The consistent censorship of foreign media in China has all but ensured that the vast majority of Chinese citizens only access news produced by a domestic media landscape tightly monitored by government authorities. While some of the most curious brave possible punishments to access foreign information, the majority of the country’s people are content to enjoy government-sanctioned news devoid of politically sensitive and subversive elements.

That lack of exposure to uncensored information has provided the majority in China an insular view of the world, easily manipulated by government authorities for political purposes. Unsavory historical events, such as the 1989 Tiananmen Square protests, are censored to minimize political discontentment. Current events that paint the Chinese government in a negative light, such as the ongoing Hong Kong protests, are erased from Chinese cyberspace. The lack of access to multiple viewpoints weakens the average Chinese citizen’s ability to think independently and critically, making people more prone to accept government propaganda wholesale.

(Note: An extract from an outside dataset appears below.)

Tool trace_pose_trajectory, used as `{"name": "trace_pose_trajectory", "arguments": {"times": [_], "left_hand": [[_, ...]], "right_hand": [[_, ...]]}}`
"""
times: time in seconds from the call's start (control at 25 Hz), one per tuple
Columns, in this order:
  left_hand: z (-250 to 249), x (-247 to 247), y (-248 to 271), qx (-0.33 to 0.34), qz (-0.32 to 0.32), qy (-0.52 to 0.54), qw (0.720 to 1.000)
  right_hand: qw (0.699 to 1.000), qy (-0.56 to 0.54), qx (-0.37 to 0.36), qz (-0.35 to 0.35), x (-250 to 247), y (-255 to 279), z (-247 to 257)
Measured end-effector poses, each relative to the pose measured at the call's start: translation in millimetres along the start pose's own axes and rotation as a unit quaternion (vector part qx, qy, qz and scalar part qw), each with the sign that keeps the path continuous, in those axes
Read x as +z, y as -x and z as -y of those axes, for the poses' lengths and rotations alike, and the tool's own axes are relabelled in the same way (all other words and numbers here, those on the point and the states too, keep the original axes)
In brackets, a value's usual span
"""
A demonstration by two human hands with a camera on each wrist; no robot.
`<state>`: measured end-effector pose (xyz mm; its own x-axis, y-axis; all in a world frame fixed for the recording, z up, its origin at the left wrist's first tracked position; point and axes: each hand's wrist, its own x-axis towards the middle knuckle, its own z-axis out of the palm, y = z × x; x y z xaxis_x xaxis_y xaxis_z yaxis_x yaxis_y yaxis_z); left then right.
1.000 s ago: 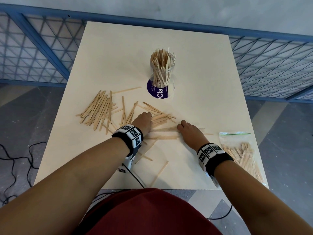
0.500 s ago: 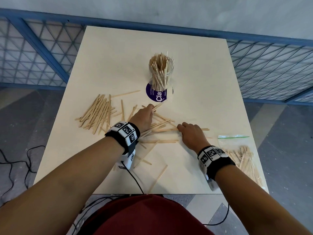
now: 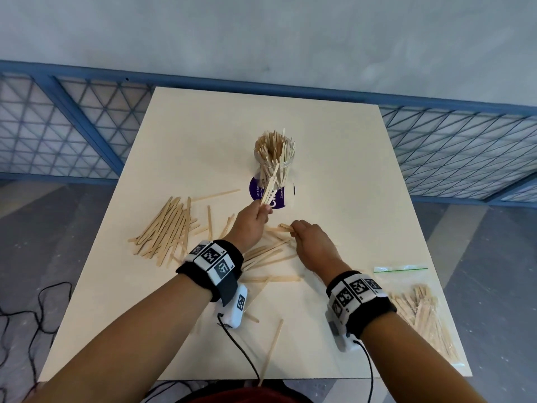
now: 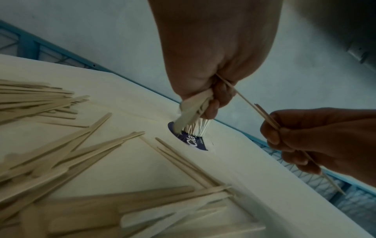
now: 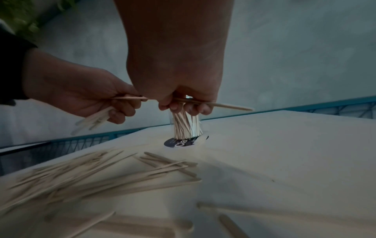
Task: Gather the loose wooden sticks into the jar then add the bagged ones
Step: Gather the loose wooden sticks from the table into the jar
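Note:
A clear jar (image 3: pixel 274 164) packed with wooden sticks stands upright on a purple round label (image 3: pixel 255 189) mid-table. My left hand (image 3: pixel 255 218) is lifted off the table and grips a small bundle of sticks (image 3: pixel 270 184) that points up toward the jar. Just to its right, my right hand (image 3: pixel 305 231) pinches a few thin sticks (image 5: pixel 223 105) above the table. Loose sticks (image 3: pixel 165 228) lie in a pile at the left, and more loose sticks (image 3: pixel 267 254) lie scattered under both hands. A clear zip bag of sticks (image 3: pixel 421 309) lies at the right front corner.
The cream table (image 3: pixel 348 170) ends close in front of me, with single sticks (image 3: pixel 271 347) near that edge. A blue mesh railing (image 3: pixel 453 152) runs behind and beside the table. Black cables (image 3: pixel 37 309) trail on the floor at the left.
Both hands have lifted off the table with sticks in them. The left hand has moved up and forward toward the jar, its bundle now tilted upright. The camera view has tipped upward.

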<state>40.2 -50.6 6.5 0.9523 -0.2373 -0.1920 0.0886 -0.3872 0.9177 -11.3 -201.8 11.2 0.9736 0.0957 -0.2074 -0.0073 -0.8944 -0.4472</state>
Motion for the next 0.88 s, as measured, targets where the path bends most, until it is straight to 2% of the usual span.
{"name": "trace_pose_trajectory", "arguments": {"times": [0.16,0.32,0.4,0.52,0.6,0.72,0.8,0.88], "left_hand": [[-14.9,-13.1,-28.6,0.008,-0.035,0.049,0.998],[-31.2,-8.2,-43.4,0.024,0.001,0.055,0.998],[-39.7,-11.5,-53.0,0.002,-0.010,0.125,0.992],[-61.3,-30.2,-74.0,-0.037,-0.075,0.273,0.958],[-78.2,-45.5,-88.7,-0.051,-0.101,0.373,0.921],[-98.8,-56.7,-110.8,-0.031,-0.133,0.469,0.873],[-108.5,-58.5,-122.8,0.000,-0.151,0.484,0.862],[-108.9,-55.1,-132.8,0.029,-0.162,0.474,0.865]], "right_hand": [[0.998,-0.054,0.001,0.015,-13.9,-11.8,8.5],[0.991,-0.125,-0.010,0.050,-21.0,-33.5,20.4],[0.985,-0.173,-0.020,0.024,-28.3,-45.0,23.4],[0.963,-0.257,0.001,-0.085,-46.0,-66.7,16.3],[0.917,-0.364,0.026,-0.164,-64.0,-83.6,13.9],[0.827,-0.507,0.024,-0.242,-97.4,-107.3,23.2],[0.769,-0.577,0.006,-0.274,-113.3,-122.2,32.7],[0.733,-0.613,0.006,-0.293,-115.4,-136.0,39.2]]}}
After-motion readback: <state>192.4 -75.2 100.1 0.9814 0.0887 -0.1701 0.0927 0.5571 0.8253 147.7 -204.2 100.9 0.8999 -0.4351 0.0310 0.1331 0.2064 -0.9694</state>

Multiple analyses also cite the widespread censorship and lack of freedom of information as a major reason for China’s continued inability to innovate. As China moves from a low-cost producer of foreign-designed goods to a high-income consumption-based society, such analyses argue, it is essential for it to go from a copycat to an innovator for continued economic development. In essence, the future health of the Chinese economy depends on having the freedom to access information from around the world.

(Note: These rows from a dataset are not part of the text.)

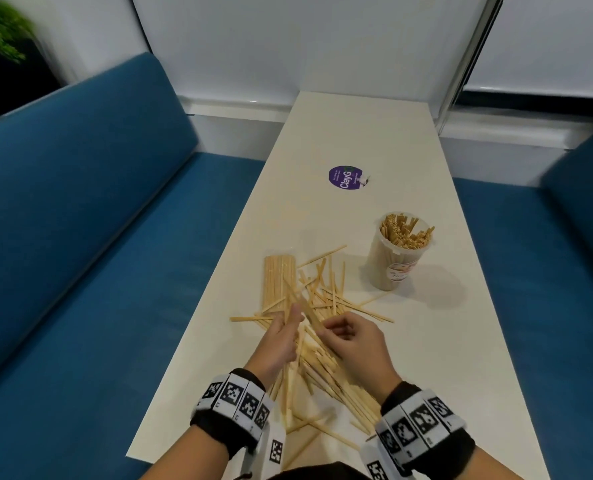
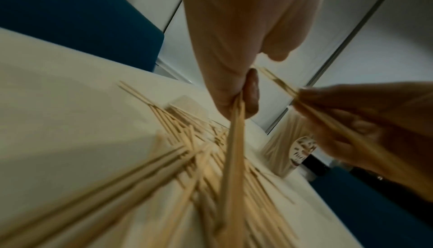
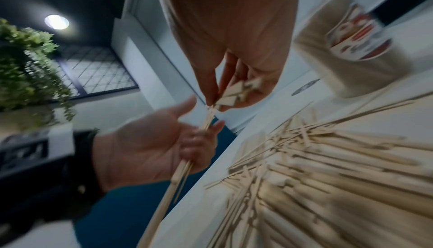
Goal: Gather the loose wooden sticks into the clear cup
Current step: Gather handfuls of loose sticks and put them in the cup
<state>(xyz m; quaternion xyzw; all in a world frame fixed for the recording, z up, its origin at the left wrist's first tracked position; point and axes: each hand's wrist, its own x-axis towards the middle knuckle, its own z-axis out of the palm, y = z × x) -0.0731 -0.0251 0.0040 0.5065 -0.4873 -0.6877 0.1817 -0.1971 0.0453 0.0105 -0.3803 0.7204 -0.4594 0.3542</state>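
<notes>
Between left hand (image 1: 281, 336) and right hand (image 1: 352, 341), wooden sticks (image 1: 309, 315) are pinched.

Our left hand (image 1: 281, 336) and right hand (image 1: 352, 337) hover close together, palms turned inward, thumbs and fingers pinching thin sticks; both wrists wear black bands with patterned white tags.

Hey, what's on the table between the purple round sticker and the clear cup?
Nothing: in the head view, the stretch of white table between the purple sticker and the clear cup is bare.
</notes>
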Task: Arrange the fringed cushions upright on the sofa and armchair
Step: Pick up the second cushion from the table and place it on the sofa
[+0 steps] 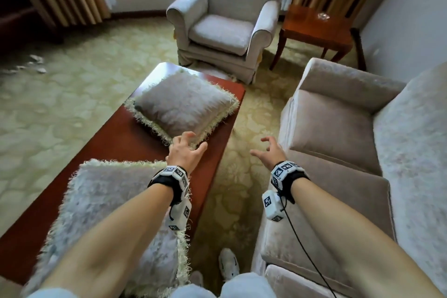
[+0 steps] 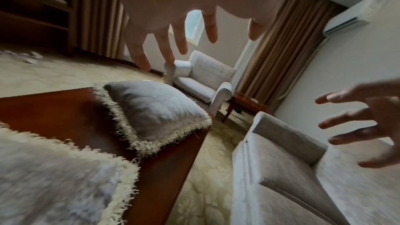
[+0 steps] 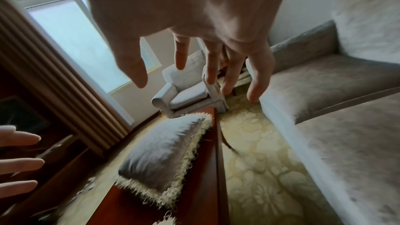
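Two grey cushions with cream fringe lie flat on a reddish wooden coffee table (image 1: 116, 138). The far cushion (image 1: 183, 104) (image 2: 155, 109) (image 3: 164, 151) sits near the table's far end. The near cushion (image 1: 108, 213) (image 2: 54, 174) lies under my left forearm. My left hand (image 1: 187, 146) (image 2: 179, 44) hovers with spread fingers just over the far cushion's near corner, holding nothing. My right hand (image 1: 266, 150) (image 3: 194, 74) is open in the air over the carpet between the table and the sofa (image 1: 338, 152). The armchair (image 1: 225, 22) stands bare beyond the table.
A small wooden side table (image 1: 314, 29) with a glass ashtray stands between armchair and sofa. Patterned cream carpet (image 1: 72, 94) covers the floor. Brown curtains hang at the back. My white shoe (image 1: 228, 264) is in the narrow gap between table and sofa.
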Motion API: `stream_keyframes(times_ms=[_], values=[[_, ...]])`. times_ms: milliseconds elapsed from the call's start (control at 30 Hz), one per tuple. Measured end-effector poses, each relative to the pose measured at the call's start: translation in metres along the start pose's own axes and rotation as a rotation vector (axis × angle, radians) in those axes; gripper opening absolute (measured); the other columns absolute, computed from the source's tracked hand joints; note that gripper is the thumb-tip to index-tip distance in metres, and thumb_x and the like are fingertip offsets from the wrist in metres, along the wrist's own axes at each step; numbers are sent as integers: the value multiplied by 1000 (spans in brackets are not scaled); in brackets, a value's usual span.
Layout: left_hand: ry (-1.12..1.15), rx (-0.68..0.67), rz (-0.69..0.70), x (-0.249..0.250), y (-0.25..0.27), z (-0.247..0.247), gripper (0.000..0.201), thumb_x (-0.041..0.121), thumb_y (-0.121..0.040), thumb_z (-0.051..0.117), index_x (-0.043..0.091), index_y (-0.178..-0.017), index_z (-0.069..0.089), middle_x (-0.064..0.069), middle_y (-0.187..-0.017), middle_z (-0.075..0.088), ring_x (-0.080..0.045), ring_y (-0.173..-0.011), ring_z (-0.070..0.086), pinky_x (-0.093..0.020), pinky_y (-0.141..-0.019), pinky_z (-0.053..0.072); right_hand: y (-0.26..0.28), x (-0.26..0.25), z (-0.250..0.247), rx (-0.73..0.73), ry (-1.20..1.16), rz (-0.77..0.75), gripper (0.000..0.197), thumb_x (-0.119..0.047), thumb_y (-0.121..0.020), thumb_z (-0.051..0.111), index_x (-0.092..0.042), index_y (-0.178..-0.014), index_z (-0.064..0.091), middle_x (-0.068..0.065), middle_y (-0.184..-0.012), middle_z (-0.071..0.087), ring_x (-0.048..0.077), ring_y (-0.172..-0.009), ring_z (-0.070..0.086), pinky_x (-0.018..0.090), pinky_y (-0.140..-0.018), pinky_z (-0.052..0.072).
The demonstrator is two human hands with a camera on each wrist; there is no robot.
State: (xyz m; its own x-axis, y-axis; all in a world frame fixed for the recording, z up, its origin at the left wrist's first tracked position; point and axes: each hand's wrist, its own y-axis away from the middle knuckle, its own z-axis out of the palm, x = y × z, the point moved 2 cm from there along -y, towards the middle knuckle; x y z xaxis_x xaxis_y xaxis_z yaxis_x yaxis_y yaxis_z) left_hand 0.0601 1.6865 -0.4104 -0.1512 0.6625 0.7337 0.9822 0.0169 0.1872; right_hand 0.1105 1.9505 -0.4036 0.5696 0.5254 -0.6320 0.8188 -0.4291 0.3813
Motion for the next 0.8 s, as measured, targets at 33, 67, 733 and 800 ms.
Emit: stream_keyframes(times_ms=[33, 67, 733, 800], values=[[-6, 35, -29, -5, -1, -5, 46, 59, -78, 61, 36, -117, 53, -1, -122, 50, -26, -116, 51, -46, -99, 44, -8, -7, 7, -31, 14, -28, 54, -45, -78, 71, -33, -123, 45, 7, -124, 49, 24, -98, 55, 37, -87, 47], [-16, 64, -57, -9, -1, -9, 45, 57, -80, 62, 35, -118, 53, -2, -124, 50, -27, -116, 50, -45, -99, 43, -16, -14, 14, -62, 18, -51, 55, -44, -78, 71, -32, -124, 45, 8, -125, 49, 24, -97, 56, 35, -85, 47], [-54, 416, -533, -124, 76, -92, 47, 47, -82, 63, 35, -125, 49, -9, -136, 46, -30, -115, 53, -47, -94, 47, -26, -97, 164, -539, 186, -331, 69, -38, -78, 75, -26, -136, 40, 12, -134, 47, 24, -107, 52, 30, -90, 42], [-40, 440, -553, -137, 82, -102, 45, 46, -81, 64, 36, -123, 50, -8, -135, 48, -29, -114, 53, -48, -95, 47, -19, -102, 178, -565, 197, -334, 67, -35, -78, 75, -25, -135, 40, 12, -134, 47, 23, -102, 52, 28, -85, 42]])
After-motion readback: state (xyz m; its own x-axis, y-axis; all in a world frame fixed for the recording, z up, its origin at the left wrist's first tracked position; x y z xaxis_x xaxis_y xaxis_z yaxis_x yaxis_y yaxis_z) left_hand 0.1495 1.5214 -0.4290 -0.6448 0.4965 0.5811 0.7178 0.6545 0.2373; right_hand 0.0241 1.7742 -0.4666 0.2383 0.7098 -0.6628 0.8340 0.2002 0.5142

Small groups of Chinese with foreign connections are finding themselves falling afoul of Chinese authorities on flimsy evidence for crimes like corruption. Fearing for their own safety, these foreign-connected Chinese are becoming increasingly unable and unwilling to pass uncensored information into the Chinese mainland

However, at the moment, the push toward more access to foreign information is far from enough. Small groups of Chinese with foreign connections are finding themselves falling afoul of Chinese authorities on flimsy evidence for crimes like corruption. Fearing for their own safety, these foreign-connected Chinese are becoming increasingly unable and unwilling to pass uncensored information into the Chinese mainland.

However, China analysts may be overlooking one group of insiders who are best placed to help bring about more freedom of information in China. The most effective group of people defeating censorship behind the Great Firewall, ironically, is the thousands of human censors paid to take down politically problematic content on the Chinese Internet.

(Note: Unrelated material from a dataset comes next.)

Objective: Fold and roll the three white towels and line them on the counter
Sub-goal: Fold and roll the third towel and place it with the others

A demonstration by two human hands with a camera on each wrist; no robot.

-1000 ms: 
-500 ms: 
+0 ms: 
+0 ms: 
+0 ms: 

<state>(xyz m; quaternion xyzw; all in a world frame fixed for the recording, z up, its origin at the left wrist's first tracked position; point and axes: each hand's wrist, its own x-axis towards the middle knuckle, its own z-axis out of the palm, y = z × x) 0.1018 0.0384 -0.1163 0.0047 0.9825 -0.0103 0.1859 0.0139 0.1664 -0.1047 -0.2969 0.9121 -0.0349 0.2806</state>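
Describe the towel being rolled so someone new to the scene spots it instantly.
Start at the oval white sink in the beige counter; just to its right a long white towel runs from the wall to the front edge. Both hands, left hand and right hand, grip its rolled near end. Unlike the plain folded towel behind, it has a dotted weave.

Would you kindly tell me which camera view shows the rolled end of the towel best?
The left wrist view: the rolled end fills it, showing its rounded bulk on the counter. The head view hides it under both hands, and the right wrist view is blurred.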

A January New York Times feature explained how these young men and women must first learn what the government does not find appropriate for the Chinese audience. In that process of learning, they become some of the most well-informed people in China. With their access to uncensored content, the censors have the resources at hand to act as a human conduit for foreign information to flow to the Chinese grassroots, who have hitherto been content with only receiving censored information.

Of course, it is difficult to expect the young censors to subvert the government openly by making more censorship-worthy information available on the Internet. They are, after all, evaluated on their performance as censors, and underachievement will not only harm their careers but also their very status as crime-free individuals.

But as the censors cycle through more and more uncensored materials on a daily basis, it is conceivable that they acquire greater literacy on how many Chinese people have unfortunately been deliberately kept ignorant of information they really should know about. Appealing to the sympathy of the censors toward the masses’ ignorance, then, may persuade them to slip some information covertly, even if only stored in their minds, to their family and friends. Such slipped information, then, can pass through the vast Chinese human network, bypassing the censored Internet.

For these censors to help enrich China’s access to foreign information would need a nudge from those outside the Chinese system. Those who are seeking greater freedom of information in China, while at the same time working with the Chinese government at the top levels, should contact human censors at the grassroots level, in order to push them to  create collectively a condition for large-scale censorship to become unsustainable. Only by introducing more leakage into the Great Firewall can there be more freedom of information for China in the short term.